Over the last 5 years, the technique of esophageal stent placement for acute esophageal perforation has become more commonly utilized. As with any technique, the dissemination of this treatment strategy has allowed for continued innovation as well as some undesirable modifications. Ignoring the traditional goals of treatment for an esophageal perforation, some have chosen to use an esophageal stent as monotherapy for an esophageal perforation. Reports exist of multiple covered and uncovered stents being placed in patients with an esophageal perforation with continued mediastinal soilage without ever sealing the leak or draining infected spaces (26,27). Such endeavors have predictably failed. Some investigators have also reported life threatening vascular fistulas following lengthy stent dwell times.

We sought to address each of these reported concerns in two investigations. The first was an analysis of stent failures. Reviewing 187 patients who underwent stent placement, four factors were associated with an increase rate of failure: (I) an injury greater than 6 cm in length; (II) injury that traversed the gastroesophageal junction or (III) proximal cervical esophagus or (IV) was associated with a leak in the gastric conduit in esophagectomy patients (28). Fifteen patients (8%) who failed initial esophageal stent treatment were converted to traditional transthoracic (11 patients) or transabdominal (4 patients) operative repair at a mean of 3 days. This further emphasized the need to recognize stent treatment failure early and move to a traditional operative repair to avoid the complications of mediastinitis and need for esophagectomy or esophageal diversion. In addition, Persson et al. performed a 10-year retrospective study reviewing the risk factors for esophageal stent failure when used as first line treatment. They concluded that continuous leakage after application of a stent, reduced preoperative physical performance, and concomitant esophagotracheal fistulas were independent risk factors.

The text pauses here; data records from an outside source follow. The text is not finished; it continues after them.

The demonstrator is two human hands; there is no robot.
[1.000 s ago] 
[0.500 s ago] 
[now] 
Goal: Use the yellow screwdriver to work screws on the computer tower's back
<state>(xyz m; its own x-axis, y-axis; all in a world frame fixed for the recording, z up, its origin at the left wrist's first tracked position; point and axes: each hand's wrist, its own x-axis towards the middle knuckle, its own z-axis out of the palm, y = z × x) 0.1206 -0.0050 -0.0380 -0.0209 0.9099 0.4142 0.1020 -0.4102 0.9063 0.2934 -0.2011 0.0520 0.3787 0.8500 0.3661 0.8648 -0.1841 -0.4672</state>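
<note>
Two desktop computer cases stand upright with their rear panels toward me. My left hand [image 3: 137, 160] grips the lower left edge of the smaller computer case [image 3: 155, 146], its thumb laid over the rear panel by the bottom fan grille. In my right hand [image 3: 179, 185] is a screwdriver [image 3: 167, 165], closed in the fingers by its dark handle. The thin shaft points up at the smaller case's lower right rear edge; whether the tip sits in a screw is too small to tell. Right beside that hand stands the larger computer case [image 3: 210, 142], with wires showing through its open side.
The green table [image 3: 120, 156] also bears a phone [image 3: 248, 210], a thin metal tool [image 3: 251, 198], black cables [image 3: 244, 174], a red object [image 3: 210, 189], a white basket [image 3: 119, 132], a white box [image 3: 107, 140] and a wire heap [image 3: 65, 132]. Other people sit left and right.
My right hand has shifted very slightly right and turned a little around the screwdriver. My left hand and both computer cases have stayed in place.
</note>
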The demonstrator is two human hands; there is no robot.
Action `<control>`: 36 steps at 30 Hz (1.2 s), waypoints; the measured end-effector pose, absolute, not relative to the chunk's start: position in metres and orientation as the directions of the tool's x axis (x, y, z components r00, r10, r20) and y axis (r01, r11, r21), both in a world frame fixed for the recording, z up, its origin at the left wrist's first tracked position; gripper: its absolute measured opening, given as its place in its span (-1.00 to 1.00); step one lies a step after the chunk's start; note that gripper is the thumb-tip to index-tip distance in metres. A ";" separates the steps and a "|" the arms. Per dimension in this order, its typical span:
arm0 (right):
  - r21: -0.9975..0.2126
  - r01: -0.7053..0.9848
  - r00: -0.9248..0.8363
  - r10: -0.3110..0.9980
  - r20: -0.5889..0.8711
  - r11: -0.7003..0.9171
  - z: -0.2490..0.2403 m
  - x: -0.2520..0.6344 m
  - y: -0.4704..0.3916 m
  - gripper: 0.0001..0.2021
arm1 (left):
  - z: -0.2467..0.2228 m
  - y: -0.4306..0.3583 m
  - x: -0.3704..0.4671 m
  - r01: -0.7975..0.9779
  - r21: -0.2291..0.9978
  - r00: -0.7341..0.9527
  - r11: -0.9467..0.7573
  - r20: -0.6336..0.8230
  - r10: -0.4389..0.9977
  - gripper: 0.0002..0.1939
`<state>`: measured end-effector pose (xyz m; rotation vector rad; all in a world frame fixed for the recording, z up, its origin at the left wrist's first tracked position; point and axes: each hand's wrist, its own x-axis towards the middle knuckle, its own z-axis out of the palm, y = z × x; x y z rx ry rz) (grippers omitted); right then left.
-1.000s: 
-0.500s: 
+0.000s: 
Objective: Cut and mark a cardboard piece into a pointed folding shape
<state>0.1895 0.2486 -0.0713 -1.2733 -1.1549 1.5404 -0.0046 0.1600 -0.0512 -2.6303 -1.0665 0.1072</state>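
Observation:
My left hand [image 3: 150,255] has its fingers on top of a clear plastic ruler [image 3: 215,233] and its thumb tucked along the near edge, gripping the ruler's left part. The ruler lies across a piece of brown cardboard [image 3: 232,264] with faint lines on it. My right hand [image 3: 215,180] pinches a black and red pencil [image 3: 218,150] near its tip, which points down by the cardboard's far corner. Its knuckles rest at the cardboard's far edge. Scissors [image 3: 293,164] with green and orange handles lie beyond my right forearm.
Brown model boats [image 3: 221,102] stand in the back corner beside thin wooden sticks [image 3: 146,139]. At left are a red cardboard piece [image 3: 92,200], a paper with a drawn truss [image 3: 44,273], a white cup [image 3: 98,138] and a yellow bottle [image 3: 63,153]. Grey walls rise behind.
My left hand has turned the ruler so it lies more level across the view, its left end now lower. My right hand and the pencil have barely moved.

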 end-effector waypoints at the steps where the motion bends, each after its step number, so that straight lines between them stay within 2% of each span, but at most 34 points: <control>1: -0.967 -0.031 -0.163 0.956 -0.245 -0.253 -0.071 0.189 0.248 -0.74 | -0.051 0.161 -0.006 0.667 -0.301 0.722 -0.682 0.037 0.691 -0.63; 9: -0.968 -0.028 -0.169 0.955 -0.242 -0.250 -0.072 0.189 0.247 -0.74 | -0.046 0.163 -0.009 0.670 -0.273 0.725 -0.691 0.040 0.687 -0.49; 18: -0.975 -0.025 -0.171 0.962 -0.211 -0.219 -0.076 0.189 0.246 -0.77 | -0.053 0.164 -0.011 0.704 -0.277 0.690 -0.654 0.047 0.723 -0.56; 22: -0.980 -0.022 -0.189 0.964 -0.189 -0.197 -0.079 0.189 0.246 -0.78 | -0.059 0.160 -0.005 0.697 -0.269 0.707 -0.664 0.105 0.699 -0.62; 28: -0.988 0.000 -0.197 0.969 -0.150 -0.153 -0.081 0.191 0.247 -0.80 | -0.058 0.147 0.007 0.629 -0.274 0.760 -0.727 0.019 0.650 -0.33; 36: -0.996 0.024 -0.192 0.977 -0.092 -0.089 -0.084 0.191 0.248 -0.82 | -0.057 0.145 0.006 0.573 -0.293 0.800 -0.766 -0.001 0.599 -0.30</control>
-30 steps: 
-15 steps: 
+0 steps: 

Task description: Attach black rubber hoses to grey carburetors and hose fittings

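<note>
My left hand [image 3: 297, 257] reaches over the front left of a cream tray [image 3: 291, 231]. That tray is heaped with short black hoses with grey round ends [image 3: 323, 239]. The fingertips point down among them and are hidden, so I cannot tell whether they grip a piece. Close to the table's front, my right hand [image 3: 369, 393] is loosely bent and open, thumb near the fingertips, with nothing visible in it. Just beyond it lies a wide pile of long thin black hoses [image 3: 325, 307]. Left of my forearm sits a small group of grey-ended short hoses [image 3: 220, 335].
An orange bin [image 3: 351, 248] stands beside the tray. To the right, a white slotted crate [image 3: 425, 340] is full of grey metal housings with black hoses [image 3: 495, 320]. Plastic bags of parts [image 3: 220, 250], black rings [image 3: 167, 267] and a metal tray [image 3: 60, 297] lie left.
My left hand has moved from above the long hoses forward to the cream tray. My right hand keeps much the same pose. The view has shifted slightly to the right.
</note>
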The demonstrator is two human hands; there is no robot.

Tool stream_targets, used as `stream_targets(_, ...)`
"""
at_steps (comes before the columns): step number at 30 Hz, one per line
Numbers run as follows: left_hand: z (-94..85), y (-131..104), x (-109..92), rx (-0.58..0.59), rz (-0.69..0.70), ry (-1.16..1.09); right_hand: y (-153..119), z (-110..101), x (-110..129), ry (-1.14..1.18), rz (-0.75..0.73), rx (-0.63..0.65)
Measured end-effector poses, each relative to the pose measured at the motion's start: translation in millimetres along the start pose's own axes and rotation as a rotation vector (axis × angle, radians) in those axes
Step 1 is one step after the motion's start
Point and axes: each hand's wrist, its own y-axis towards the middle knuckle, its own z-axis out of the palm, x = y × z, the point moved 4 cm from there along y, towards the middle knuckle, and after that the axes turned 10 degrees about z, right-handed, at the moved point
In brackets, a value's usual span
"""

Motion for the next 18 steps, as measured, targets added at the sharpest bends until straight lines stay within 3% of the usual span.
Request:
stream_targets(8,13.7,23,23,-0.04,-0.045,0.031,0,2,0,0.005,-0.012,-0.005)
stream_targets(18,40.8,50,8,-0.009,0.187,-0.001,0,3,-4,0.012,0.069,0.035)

In their study, patients with severe mediastinitis, cervical anastomosis and conduit necrosis were excluded and underwent surgical intervention instead (29).

Our esophageal stenting experience was also reviewed in an attempt to determine the optimal time for esophageal stent removal (30). In our retrospective 7-year study, 162 patients were identified to have underwent esophageal stent placement for an acute perforation (n=117) or anastomotic leak (n=45). In the acute perforation cohort, stent removal in less than 28 days had an independent and significantly reduced complication rate (39%). Patients whose stent was removed in less than 14 days after placement for an anastomotic leak had a stent complication rate that was also significant and independently reduced (56%). We concluded that increased rates of complications were realized in patients whose stent was left in place for more than 4 weeks when treating an acute perforation or longer than 2 weeks when treating an anastomotic leak. Leaks which persisted beyond these time intervals were evaluated for surgical repair or a modification of stent therapy.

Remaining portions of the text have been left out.